Je commence à répondre quand Sébastien m’interrompt brusquement : "Bon! ça suffit maintenant! Tu as dit ce que tu avais à dire, tu as eu le temps de t'exprimer, tu as pris toute la place, maintenant, je veux répondre aux questions de Théo seul à seul avec lui!". Moi : "Mais enfin, je n'ai fait que parler en notre nom à tous les deux et dont nous avions parlé au...". J'ai n'ai pas le temps de finir ma phrase qu'il part dans une longue diatribe et termine, menaçant : "De toutes façons, le médiateur il te le dira, ce que tu es en train de faire, là!".
Je laisse tomber. Je reviens à Théo : "Tu veux un petit câlin/bisou? J'y vais." Il s'approche tristement, il incline sa tête vers moi par-dessus le portillon qui a été fermé. Il est déjà de l'autre côté, celui que je qualifie d'obscur. Je l'embrasse aussi tendrement et chaleureusement que je peux. Je lui souhaite un bon week-end et me tourne vers mon vélo. Je ne sais plus où j'en suis. Je cherche à le déclaver alors qu'il ne l'est pas, m'en aperçois rapidement, et je prends mes clics et mes clacs dans la précipitation.
Même quand on doit annoncer un truc que Monsieur a voulu et derrière lequel je me range, il faut que ça foire. Que ça foire, mais pas n'importe comment : par le charcutage du moindre début d'accord. Le charcutage systématique, aveugle, indécent, dégueulasse, sourd à la souffrance de notre enfant.

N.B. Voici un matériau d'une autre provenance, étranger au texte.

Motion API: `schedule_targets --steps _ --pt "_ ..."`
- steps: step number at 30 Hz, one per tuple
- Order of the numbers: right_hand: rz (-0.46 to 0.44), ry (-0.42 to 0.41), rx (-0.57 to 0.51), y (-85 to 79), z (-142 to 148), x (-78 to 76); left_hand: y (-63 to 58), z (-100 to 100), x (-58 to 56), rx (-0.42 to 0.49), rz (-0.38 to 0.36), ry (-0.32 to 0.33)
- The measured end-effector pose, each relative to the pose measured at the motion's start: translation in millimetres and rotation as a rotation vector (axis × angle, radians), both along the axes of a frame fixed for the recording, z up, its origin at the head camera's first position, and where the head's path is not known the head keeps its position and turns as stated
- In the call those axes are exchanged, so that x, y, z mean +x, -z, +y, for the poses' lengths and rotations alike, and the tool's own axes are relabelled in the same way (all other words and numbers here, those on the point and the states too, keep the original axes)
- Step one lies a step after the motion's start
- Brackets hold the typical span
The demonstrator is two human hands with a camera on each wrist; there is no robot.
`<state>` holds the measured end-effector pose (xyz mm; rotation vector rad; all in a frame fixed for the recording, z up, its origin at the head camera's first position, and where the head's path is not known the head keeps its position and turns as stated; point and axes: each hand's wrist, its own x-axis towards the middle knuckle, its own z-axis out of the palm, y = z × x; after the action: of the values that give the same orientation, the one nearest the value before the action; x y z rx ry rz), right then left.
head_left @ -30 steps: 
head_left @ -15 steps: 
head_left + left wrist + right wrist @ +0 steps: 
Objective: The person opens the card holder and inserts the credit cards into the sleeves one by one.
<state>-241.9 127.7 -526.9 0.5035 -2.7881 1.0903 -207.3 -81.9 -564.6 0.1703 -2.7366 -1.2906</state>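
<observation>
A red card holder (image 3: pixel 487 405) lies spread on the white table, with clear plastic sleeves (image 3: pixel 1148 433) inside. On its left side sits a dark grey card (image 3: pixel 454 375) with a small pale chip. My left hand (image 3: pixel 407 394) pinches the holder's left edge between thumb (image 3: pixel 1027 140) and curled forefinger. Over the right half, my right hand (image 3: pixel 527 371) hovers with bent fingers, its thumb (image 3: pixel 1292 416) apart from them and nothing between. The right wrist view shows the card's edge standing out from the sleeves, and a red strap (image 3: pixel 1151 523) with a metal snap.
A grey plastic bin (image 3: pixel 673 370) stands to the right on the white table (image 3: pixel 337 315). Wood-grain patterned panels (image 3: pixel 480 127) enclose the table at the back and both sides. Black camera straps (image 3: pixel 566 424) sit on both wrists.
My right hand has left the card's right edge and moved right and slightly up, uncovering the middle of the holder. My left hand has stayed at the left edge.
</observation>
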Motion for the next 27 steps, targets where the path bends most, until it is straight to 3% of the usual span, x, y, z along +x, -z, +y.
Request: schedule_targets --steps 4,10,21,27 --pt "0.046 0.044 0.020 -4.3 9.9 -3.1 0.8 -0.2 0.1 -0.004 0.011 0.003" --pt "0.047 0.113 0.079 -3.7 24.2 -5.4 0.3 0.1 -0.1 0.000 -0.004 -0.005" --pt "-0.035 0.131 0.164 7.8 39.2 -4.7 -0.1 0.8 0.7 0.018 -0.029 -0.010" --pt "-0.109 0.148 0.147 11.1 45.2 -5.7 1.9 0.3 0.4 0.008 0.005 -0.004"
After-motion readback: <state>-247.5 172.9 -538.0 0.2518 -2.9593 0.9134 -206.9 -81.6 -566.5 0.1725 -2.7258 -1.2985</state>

Je suis vide. Je ne pense plus à rien en pédalant. Il n'y a plus de mots. Je dois faire un gros effort pour me concentrer sur la route. Je n'ai plus envie d'aller au marché. J'ai juste envie de pleurer. J'ai juste envie de marcher sans but, le plus longtemps possible, de laisser mes pas me conduire vers un ailleurs et de laisser mon esprit être bercé par leur rythme. Six minutes d'"échanges" auront suffi à me pomper toute mon énergie.
Un peu plus tard, les mots refont leurs apparitions. J'écris.
Cette scène que je viens de vivre, c'est comme le témoignage de deux mondes parallèles qui se télescopent. Enfin non... ça... ce serait dans le meilleur des cas. Ça voudrait dire qu'il n'essaie pas de faire du mal en abimant volontairement tout mon monde via notre enfant. Je crains qu'il n'y ait pas seulement deux mondes parallèles qui ne peuvent pas se rencontrer sereinement. Je crains qu'il s'agisse plutôt d'une situation où un monde subit les assauts répétés d'une autre entité qui finit par paraître monstrueuse et dont l'unique but est la destruction.
Car tout le temps, depuis plus de 7 ans, le père de mon fils remet de la division partout. Au lieu d'offrir à notre fils de l'unité ou au moins le plus petit dénominateur qui nous est commun à nous deux, parents, il nourrit la division très activement. Il la crée de toute pièce bien souvent, y compris aux endroits les plus farfelus de nos "échanges", changeant d'avis comme de chemise pour être bien certain de notre désaccord, même si pour cela il faut faire souffrir notre enfant. Il instille la peur chez moi... et écartèle Théo.